Exercise aim> Leaving the pictures aside, return the listing exactly as it appears.

Given information>
..............................

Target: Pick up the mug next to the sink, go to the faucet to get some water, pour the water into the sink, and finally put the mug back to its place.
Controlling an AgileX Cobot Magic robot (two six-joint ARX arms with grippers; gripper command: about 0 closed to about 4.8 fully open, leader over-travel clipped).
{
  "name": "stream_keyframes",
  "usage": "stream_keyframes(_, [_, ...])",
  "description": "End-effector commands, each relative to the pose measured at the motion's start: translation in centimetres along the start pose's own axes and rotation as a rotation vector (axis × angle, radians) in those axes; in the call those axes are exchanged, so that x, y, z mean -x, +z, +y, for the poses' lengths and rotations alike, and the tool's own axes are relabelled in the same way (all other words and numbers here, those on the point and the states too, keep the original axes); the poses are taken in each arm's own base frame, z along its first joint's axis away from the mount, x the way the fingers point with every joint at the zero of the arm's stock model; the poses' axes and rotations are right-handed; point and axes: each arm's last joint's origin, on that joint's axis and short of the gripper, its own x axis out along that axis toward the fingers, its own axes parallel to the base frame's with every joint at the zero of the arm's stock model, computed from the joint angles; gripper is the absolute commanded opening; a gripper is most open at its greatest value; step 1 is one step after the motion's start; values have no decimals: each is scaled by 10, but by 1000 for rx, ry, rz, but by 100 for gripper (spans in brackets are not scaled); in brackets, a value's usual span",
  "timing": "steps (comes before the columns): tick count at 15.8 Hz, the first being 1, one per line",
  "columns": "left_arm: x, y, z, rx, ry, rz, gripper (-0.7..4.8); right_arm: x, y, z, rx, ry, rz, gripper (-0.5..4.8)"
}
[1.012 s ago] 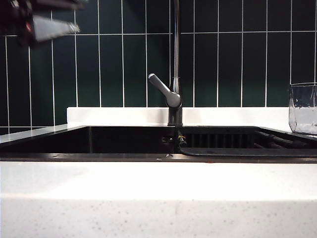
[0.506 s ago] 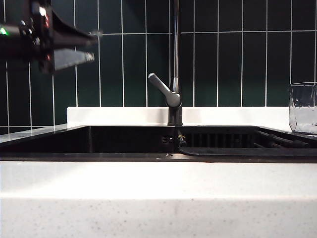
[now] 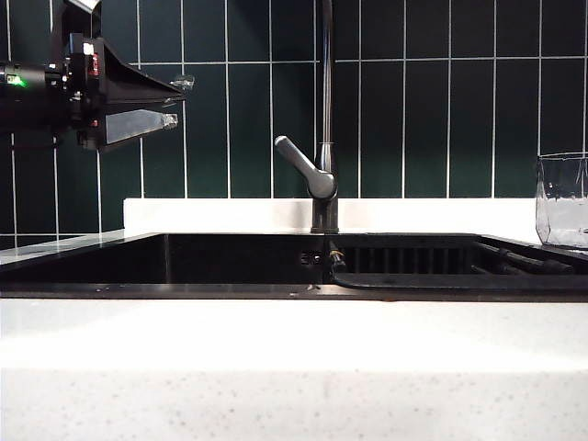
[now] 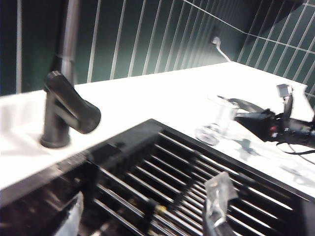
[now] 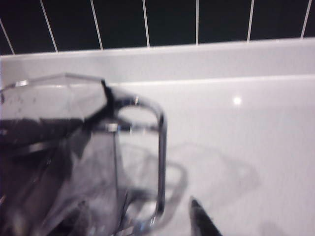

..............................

Answer box>
Target: Pick up the mug next to the sink, go to the faucet to get some water, pour the water into the sink, and finally put the mug back to its place.
Controlling an AgileX Cobot Magic robot (two six-joint ARX arms with grippers; gripper command: about 0 closed to about 4.8 fully open, leader over-travel clipped).
{
  "name": "stream_keyframes",
  "usage": "stream_keyframes(_, [_, ...])",
  "description": "End-effector commands, each relative to the pose measured at the motion's start: translation in centimetres along the start pose's own axes and rotation as a rotation vector (axis × angle, radians) in those axes; in the call those axes are exchanged, so that x, y, z mean -x, +z, +y, for the poses' lengths and rotations alike, and the tool's own axes are relabelled in the same way (all other words and numbers here, those on the point and the states too, keep the original axes); the poses are taken in each arm's own base frame, z along its first joint's axis away from the mount, x the way the fingers point with every joint at the zero of the arm's stock model; the poses' axes and rotations are right-handed; point and axes: each arm's last joint's origin, on that joint's axis and short of the gripper, its own x axis out along that axis toward the fingers, its own axes parallel to the base frame's with every joint at the zero of the arm's stock model, computed from the joint angles; gripper is the absolute commanded opening; a gripper is most open at its greatest value; step 1 is one step after the motion's start; values have no decimals: each is scaled by 10, but by 1000 for rx, ry, rz, but by 100 for gripper (spans in brackets are not scaled); in brackets, a value's usual span",
  "timing": "steps (comes before the columns): tick count at 15.8 Hz, the first being 1, one per line",
  "columns": "left_arm: x, y, z, rx, ry, rz, gripper (-0.7..4.8); right_arm: x, y, z, rx, ry, rz, gripper (-0.5..4.8)"
}
[1.012 s ago] 
[0.506 s ago] 
[now] 
[now] 
[now] 

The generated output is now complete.